The pipes are filled with water that circulates continuously from the heat pump in the house down into the earth, whose constant temperature at that depth cools it to about 70 degrees, then back up and through the heat pump. The pump uses a radiator-like heat exchanger to transfer heat from the house’s air to the water, which carries the heat away and dissipates it into the ground. The cooled air is then used to cool the house.

“The house is my heat source and the ground is my heat sink,” Bahler President Robert M. Mendoza explained. “For heating in the winter, that’s reversed--the earth is my heat source and the house is my heat sink.” Cooler air from the house is warmed by water from the earth.

It doesn’t seem to stand to reason that air could be warmed in the cold earth but the secret is that what counts isn’t the actual temperatures but the difference in the temperatures. Short of absolute zero, any air, water or earth has some heat in it and that is extracted by the heat pump for use or for discard.

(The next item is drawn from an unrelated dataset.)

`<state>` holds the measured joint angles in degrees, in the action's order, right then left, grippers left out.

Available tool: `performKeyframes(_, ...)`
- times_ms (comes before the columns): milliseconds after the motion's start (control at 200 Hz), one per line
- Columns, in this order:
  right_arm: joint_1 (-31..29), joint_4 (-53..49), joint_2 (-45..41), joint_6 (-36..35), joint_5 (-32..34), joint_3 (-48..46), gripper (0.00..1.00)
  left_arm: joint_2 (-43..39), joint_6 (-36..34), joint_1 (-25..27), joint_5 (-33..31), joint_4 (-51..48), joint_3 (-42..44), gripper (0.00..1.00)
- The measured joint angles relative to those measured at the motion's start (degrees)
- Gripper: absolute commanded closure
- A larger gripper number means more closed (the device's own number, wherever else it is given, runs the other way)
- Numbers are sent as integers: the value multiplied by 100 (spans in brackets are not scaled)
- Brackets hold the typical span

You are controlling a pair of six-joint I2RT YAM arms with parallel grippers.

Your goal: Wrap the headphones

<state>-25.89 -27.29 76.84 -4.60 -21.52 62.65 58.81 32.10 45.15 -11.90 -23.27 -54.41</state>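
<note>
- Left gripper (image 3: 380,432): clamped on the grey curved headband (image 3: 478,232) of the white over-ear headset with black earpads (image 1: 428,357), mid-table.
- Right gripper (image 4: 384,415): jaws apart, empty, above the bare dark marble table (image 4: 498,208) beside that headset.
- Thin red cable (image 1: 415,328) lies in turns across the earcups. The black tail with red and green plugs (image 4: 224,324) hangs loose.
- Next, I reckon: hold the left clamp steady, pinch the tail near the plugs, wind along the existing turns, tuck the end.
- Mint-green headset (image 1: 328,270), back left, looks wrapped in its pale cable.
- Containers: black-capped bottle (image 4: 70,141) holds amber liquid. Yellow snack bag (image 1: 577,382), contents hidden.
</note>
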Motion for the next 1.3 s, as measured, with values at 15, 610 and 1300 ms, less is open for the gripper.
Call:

One of his recent installations is in the 2,900-square-foot, two-story Woodland Hills home of the Stephen Gregorchuks, which has a 6 1/2-ton system that uses three two-pipe circuits. The wells were dug and the pipes installed first, then the house was built over them; the heat pump is in a cabinet in the attached garage, right alongside the conventional water heater, so nothing is exposed.

Kim Gregorchuk told a visitor that an exact before-and-after cost comparison was impossible because of certain complications but a Department of Water & Power inspector performed an energy audit and told her their bills “would be two-thirds higher without the (Bahler heat-pump) system.”

Another house, in Calabasas Highlands, is all-electric except for a gas water heater; everything else in the 3,200-square-foot home, including cooking and the swimming-pool pump, works by electricity. The total electric bill for the month from May 23 to June 21 was $65.95.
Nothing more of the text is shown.